_What is being asked:_ Beginning with the line that holds "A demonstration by", copy each line through the end of the material below, exactly and with no pictures.

_Dataset excerpt:_
..............................

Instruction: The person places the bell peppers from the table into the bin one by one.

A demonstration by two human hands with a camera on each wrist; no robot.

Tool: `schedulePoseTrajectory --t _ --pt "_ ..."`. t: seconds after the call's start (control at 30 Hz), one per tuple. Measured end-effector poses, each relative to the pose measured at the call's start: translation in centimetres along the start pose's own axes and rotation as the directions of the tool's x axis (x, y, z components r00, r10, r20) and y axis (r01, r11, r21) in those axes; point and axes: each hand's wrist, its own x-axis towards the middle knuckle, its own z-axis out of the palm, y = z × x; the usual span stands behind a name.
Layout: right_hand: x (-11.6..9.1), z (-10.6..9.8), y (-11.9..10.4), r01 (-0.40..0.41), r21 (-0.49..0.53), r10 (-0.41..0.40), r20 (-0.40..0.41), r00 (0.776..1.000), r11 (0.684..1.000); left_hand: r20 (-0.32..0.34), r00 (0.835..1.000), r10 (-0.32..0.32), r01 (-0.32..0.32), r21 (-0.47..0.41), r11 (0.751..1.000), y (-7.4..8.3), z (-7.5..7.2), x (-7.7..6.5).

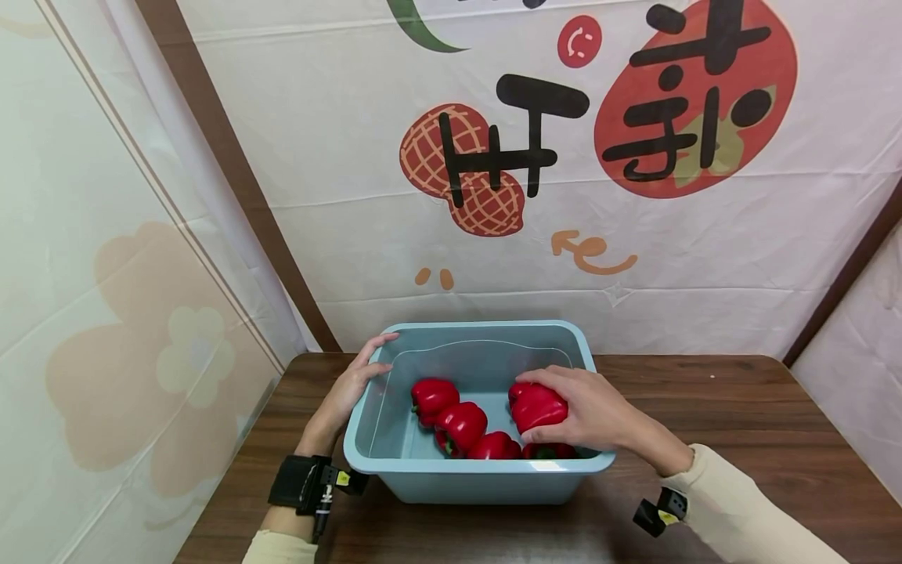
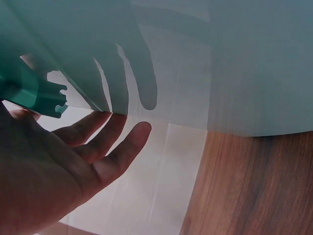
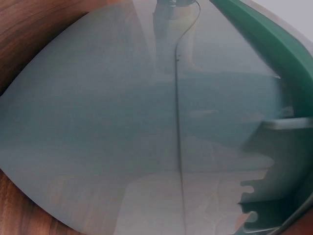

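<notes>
A light-blue plastic basin (image 1: 493, 479) stands on the table with several red bell peppers inside. In the head view my left hand (image 1: 352, 385) holds its left rim, the thumb reaching over the edge; the left wrist view shows this hand's other fingers (image 2: 115, 134) at the outer wall. My right hand (image 1: 585, 403) reaches over the right side and grips a red bell pepper (image 1: 534, 407) between thumb and fingers. Other peppers lie at left (image 1: 433, 395), centre (image 1: 461, 427) and front. The right wrist view is filled by the basin's shiny side (image 3: 122, 122); the right fingers are hidden there.
The dark wooden table (image 1: 705, 407) extends to both sides of the basin. Close behind hangs a white printed cloth (image 1: 338, 235), with another cloth wall (image 1: 106, 313) at left. Black camera straps sit on both wrists.
</notes>
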Motion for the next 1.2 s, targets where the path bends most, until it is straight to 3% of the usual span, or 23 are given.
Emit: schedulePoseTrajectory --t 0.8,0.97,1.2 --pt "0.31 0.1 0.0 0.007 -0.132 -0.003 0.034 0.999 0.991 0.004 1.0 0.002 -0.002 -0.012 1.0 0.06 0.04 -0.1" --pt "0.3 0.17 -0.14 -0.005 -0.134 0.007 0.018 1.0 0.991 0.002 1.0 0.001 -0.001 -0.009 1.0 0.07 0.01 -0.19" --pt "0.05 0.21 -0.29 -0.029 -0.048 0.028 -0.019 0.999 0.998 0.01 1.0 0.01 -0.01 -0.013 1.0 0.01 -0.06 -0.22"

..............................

_Answer space:_
A demonstration by two human hands with a camera on each wrist; no robot.

Tool: `schedulePoseTrajectory --t _ --pt "_ ..."`. t: seconds after the call's start (control at 30 Hz), one per tuple. Measured end-effector poses, each relative to the pose measured at the call's start: translation in centimetres along the start pose's own axes and rotation as the directions of the tool's x axis (x, y, z components r00, r10, r20) and y axis (r01, r11, r21) in those axes; point and axes: each hand's wrist, its own x-axis towards the middle knuckle, its own z-axis out of the palm, y = z × x; the usual span stands behind a name.
Layout: right_hand: x (-11.6..9.1), z (-10.6..9.8), y (-11.9..10.4), r01 (-0.40..0.41), r21 (-0.49..0.53), r10 (-0.41..0.40), r20 (-0.40..0.41), r00 (0.776..1.000), r11 (0.684..1.000); left_hand: r20 (-0.32..0.34), r00 (0.835..1.000), r10 (-0.32..0.32), r01 (-0.32..0.32), r21 (-0.47..0.41), r11 (0.751..1.000), y (-7.4..8.3), z (-7.5..7.2), x (-7.7..6.5).


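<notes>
A light-blue plastic basin (image 1: 493, 479) stands on the table with several red bell peppers inside. In the head view my left hand (image 1: 352, 385) holds its left rim, the thumb reaching over the edge; the left wrist view shows this hand's other fingers (image 2: 115, 134) at the outer wall. My right hand (image 1: 585, 403) reaches over the right side and grips a red bell pepper (image 1: 534, 407) between thumb and fingers. Other peppers lie at left (image 1: 433, 395), centre (image 1: 461, 427) and front. The right wrist view is filled by the basin's shiny side (image 3: 122, 122); the right fingers are hidden there.
The dark wooden table (image 1: 705, 407) extends to both sides of the basin. Close behind hangs a white printed cloth (image 1: 338, 235), with another cloth wall (image 1: 106, 313) at left. Black camera straps sit on both wrists.
</notes>
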Motion for the next 1.2 s, targets where the path bends most, until it is straight to 3% of the usual span, or 23 are given.
Emit: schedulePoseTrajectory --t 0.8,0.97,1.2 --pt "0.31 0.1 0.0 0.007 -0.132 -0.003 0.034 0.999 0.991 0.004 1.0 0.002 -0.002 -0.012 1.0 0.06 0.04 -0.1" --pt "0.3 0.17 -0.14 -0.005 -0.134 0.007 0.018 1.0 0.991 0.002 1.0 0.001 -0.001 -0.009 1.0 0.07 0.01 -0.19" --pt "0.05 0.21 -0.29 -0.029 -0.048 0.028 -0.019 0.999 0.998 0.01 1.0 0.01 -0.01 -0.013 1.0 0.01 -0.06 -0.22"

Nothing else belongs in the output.